◆ Goal of the exercise: Repeat the listing below word for word, minus the pictures.

• • • • • • •

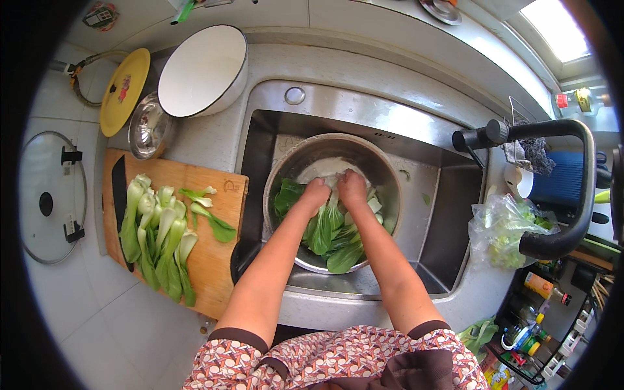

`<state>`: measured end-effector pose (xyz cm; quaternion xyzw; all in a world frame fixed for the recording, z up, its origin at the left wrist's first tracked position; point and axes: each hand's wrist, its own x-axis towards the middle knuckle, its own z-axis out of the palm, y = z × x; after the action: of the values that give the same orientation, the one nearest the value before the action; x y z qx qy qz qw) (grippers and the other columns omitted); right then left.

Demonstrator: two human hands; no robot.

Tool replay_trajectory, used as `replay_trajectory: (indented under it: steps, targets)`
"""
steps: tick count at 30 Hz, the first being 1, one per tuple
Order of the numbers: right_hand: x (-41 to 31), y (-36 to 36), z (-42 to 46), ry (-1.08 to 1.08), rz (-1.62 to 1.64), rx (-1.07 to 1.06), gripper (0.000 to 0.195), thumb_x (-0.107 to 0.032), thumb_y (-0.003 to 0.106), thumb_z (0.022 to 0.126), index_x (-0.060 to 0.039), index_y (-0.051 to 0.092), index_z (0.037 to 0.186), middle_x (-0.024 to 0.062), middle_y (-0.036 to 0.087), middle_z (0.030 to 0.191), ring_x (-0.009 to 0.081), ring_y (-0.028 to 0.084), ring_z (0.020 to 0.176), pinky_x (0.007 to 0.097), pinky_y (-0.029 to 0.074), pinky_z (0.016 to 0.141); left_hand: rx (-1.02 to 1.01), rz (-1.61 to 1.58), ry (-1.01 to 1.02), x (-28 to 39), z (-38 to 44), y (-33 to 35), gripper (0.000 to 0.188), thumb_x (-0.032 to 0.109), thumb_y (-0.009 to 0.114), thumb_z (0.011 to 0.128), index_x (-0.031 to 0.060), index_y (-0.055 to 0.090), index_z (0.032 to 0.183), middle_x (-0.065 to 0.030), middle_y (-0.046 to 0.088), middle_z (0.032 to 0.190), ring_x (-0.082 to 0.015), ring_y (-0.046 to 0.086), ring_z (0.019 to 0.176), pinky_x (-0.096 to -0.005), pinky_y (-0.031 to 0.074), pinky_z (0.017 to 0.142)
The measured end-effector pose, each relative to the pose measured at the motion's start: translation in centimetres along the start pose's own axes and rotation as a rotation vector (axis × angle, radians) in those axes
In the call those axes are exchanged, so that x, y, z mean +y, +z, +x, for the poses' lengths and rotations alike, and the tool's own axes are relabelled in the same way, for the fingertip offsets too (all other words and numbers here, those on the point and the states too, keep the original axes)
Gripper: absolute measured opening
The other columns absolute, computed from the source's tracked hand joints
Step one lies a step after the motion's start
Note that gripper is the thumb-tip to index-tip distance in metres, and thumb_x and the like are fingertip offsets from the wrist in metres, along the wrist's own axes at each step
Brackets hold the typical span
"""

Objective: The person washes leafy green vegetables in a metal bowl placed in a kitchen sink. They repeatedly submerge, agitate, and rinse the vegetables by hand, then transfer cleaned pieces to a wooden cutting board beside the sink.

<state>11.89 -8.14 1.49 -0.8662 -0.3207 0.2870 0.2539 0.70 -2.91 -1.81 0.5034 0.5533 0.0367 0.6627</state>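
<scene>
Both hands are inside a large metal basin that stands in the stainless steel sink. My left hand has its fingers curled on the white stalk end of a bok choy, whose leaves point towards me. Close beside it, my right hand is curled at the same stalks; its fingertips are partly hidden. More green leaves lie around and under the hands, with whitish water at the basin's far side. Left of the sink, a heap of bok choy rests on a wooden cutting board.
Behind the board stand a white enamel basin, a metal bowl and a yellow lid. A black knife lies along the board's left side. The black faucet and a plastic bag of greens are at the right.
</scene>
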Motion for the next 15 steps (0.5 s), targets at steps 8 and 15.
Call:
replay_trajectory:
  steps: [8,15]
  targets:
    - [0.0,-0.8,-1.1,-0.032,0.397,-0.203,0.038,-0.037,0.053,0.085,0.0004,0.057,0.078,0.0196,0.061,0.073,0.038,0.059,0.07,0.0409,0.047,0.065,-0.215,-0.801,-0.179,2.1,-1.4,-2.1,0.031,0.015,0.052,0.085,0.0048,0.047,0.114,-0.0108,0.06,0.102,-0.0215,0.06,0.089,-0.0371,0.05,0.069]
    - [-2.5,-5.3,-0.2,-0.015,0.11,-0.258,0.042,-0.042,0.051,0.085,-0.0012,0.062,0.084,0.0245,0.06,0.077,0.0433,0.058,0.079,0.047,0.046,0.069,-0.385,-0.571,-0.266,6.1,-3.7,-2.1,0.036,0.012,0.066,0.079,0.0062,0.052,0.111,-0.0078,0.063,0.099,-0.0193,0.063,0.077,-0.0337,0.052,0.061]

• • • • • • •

◆ Output below:
`<state>`: measured end-effector pose (xyz cm; quaternion xyzw; all in a world frame fixed for the recording, z up, its origin at the left wrist's first tracked position; point and axes: each hand's wrist, its own x-axis towards the middle knuckle, its own z-axis out of the palm, y = z × x; after the action: of the values that give the same orientation, the one nearest the value before the action; x y z qx qy qz qw) (grippers and the other columns omitted); right then left.

Demonstrator: two human hands; no robot.

Tool replay_trajectory, used as `replay_trajectory: (indented under it: steps, targets)`
"""
steps: tick count at 30 Hz, the first being 1, one per tuple
Order of the numbers: right_hand: x (-41 to 31), y (-36 to 36), z (-42 to 46), ry (-1.08 to 1.08), rz (-1.62 to 1.64), rx (-1.07 to 1.06), gripper (0.000 to 0.195), thumb_x (-0.107 to 0.032), thumb_y (-0.003 to 0.106), thumb_z (0.022 to 0.126), index_x (-0.060 to 0.039), index_y (-0.051 to 0.092), index_z (0.037 to 0.186), middle_x (-0.024 to 0.062), middle_y (-0.036 to 0.087), middle_z (0.030 to 0.191), ring_x (-0.009 to 0.081), ring_y (-0.028 to 0.084), ring_z (0.020 to 0.176), pinky_x (0.007 to 0.097), pinky_y (-0.029 to 0.074), pinky_z (0.016 to 0.141); left_hand: rx (-1.02 to 1.01), rz (-1.61 to 1.58), ry (-1.01 to 1.02), x (-28 to 39), z (-38 to 44), y (-33 to 35), gripper (0.000 to 0.188), thumb_x (-0.032 to 0.109), thumb_y (-0.009 to 0.114), thumb_z (0.011 to 0.128), index_x (-0.031 to 0.060), index_y (-0.055 to 0.090), index_z (0.032 to 0.183), middle_x (-0.065 to 0.030), middle_y (-0.046 to 0.088), middle_z (0.032 to 0.190), ring_x (-0.082 to 0.015), ring_y (-0.046 to 0.086), ring_z (0.019 to 0.176), pinky_x (-0.096 to -0.005), pinky_y (-0.031 to 0.074), pinky_z (0.017 to 0.142)
The measured end-effector pose, each relative to the pose measured at the motion's start: translation in centimetres along the start pose's own axes and rotation as a rotation vector (axis × angle, radians) in those axes
In the call those axes are exchanged, so that x, y, z mean +y, +z, +x, for the poses' lengths and rotations alike, and the tool's own axes are relabelled in the same way, for the fingertip offsets too (all other words and numbers here, those on the point and the states too, keep the original axes)
Gripper: absolute measured opening
The other columns absolute, computed from the source's tracked hand joints
Step one lies a step after the motion's start
Note that gripper is the thumb-tip to index-tip distance in metres, and thumb_x and the like are fingertip offsets from the wrist in metres, along the wrist's own axes at each step
Brackets hold the typical span
"""

Objective: The person washes leafy green vegetables in a metal bowl placed in a kitchen sink. They repeatedly submerge, agitate, and rinse the vegetables by hand, then transfer cleaned pieces to a wooden cutting board beside the sink.

<state>11.89 -8.14 1.49 -0.8662 -0.3207 0.2870 0.2539 0.70 -2.91 -1.81 0.5034 0.5533 0.0367 0.6627</state>
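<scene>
Both hands are inside a large metal basin that stands in the stainless steel sink. My left hand has its fingers curled on the white stalk end of a bok choy, whose leaves point towards me. Close beside it, my right hand is curled at the same stalks; its fingertips are partly hidden. More green leaves lie around and under the hands, with whitish water at the basin's far side. Left of the sink, a heap of bok choy rests on a wooden cutting board.
Behind the board stand a white enamel basin, a metal bowl and a yellow lid. A black knife lies along the board's left side. The black faucet and a plastic bag of greens are at the right.
</scene>
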Motion for the next 15 steps (0.5 s), targets at steps 8 and 15.
Call:
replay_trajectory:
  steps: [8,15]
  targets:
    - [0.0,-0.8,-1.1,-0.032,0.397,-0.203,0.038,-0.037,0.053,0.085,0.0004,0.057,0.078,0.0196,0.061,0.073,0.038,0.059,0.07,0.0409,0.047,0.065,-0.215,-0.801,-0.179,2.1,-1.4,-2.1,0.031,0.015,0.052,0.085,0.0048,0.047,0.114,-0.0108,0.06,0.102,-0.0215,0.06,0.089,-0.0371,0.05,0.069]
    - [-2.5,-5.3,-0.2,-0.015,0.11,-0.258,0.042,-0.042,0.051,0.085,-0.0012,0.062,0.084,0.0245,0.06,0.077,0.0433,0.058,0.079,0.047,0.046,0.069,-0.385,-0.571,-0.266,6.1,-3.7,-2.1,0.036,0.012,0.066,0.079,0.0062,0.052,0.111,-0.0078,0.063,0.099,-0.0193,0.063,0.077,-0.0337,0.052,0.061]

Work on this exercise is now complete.